Here is the hack diff I did for now, to give some context and for those who are interested, with just enough work done so I could do my actual prototype:

diff --git a/client.go b/client.go
index b981d59..b632469 100644
--- a/client.go
+++ b/client.go
@@ -127,14 +127,34 @@ func (c *Client) call(module, action string, param map[string]interface{}, outco
    }

    var envelope Envelope
-   err = json.Unmarshal(content.Bytes(), &envelope)
-   if err != nil {
-       err = wrapErr(err, "json unmarshal envelope")
-       return
-   }
-   if envelope.Status != 1 {
-       err = fmt.Errorf("etherscan server: %s", envelope.Message)
-       return
+   if module == "proxy" {
+       var jsonRPCResp struct {
+           JSONRPC string          `json:"jsonrpc"`
+           ID      int             `json:"id"`
+           Result  json.RawMessage `json:"result"`
+       }
+       err = json.Unmarshal(content.Bytes(), &jsonRPCResp)
+       if err != nil {
+           err = wrapErr(err, "json unmarshal JSON RPC 2.0 resp")
+           return
+       }
+       // TODO: validate resp
+       // map to envelope
+       // TODO: does this mapping need to be improved?
+       envelope.Status = 1
+       envelope.Message = "OK"
+       envelope.Result = jsonRPCResp.Result
+   } else {
+       err = json.Unmarshal(content.Bytes(), &envelope)
+       if err != nil {
+           err = wrapErr(err, "json unmarshal envelope")
+           return
+       }
+       if envelope.Status != 1 {
+           fmt.Println("env. status", envelope.Status)
+           err = fmt.Errorf("etherscan server: %s", envelope.Message)
+           return
+       }
    }

    // workaround for missing tokenDecimal for some tokentx calls
diff --git a/proxy.go b/proxy.go
new file mode 100644
index 0000000..bf5b255
--- /dev/null
+++ b/proxy.go
@@ -0,0 +1,15 @@
+/*
+ * Copyright (c) 2018 LI Zhennan
+ *
+ * Use of this work is governed by a MIT License.
+ * You may find a license copy in project root.
+ */
+
+package etherscan
+
+// ProxyGetTransactionByHash gets the information about a transaction requested by transaction hash.
+func (c *Client) ProxyGetTransactionByHash(txHash string) (obj TransactionObject, err error) {
+   param := M{"txhash": txHash}
+   err = c.call("proxy", "eth_getTransactionByHash", param, &obj)
+   return
+}
diff --git a/response.go b/response.go
index b1338d3..b390942 100644
--- a/response.go
+++ b/response.go
@@ -88,6 +88,23 @@ type ERC20Transfer struct {
    Confirmations     int     `json:"confirmations,string"`
 }

+// TransactionObject holds info from Transaction Object
+type TransactionObject struct {
+   BlockHash        string  `json:"blockHash"`
+   BlockNumber      string  `json:"blockNumber"`
+   From             string  `json:"from"`
+   Gas              string  `json:"gas"`
+   GasPrice         *BigInt `json:"gasPrice"`
+   Input            string  `json:"input"`
+   Nonce            string  `json:"nonce"`
+   To               string  `json:"to"`
+   TransactionIndex string  `json:"transactionIndex"`
+   Value            *BigInt `json:"value"`
+   ECDSARecoveryID  string  `json:"v"`
+   ECDSASignatureR  string  `json:"r"`
+   ECDSASignatureS  string  `json:"s"`
+}
+
 // MinedBlock holds info from query for mined block by address
 type MinedBlock struct {
    BlockNumber int     `json:"blockNumber,string"`

The second difference is that the integers seemed to be hex-encoded and not just string-encoded, so the int json:"key,string" doesn't work here.

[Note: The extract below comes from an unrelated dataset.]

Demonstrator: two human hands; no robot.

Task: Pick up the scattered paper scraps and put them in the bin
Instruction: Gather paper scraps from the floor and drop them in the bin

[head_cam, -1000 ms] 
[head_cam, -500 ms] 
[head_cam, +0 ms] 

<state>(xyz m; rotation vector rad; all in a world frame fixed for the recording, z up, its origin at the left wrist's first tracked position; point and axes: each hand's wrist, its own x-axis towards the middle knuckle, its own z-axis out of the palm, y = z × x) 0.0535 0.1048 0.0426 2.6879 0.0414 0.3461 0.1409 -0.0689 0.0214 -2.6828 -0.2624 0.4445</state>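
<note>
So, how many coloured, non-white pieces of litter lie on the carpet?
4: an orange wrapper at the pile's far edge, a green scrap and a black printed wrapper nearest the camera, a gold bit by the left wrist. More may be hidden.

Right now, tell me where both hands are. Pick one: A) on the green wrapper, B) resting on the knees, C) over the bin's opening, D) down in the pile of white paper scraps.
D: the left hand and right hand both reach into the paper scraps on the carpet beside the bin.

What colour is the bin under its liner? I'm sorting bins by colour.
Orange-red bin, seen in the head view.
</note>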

So here you would need to (for best user experience) also need to ensure that you can return a final Response structure that has it nicely decoded as int, even though these integers are hex-encoded when returned from the Proxy call.

nanmu42 commented 5 years ago

@GlenDC @BenKnigge

After thinking twice, adding proxy to etherscan-api may not be a good idea.

The proxy methods are actually a port on Geth/Parity RPC, where there are public APIs on Infura(https://infura.io) and go package ethclient(https://github.com/ethereum/go-ethereum/tree/master/ethclient), with great availability and type safety.

It makes more sense to call Infura with ethclient, than using proxy APIs on etherscan(well, the name proxy is somewhat self-documented. :laughing: )

Re-inventing the wheel may sound cool, but it would be hard to keep this little package light and tidy when adding functions that ethclient already supports.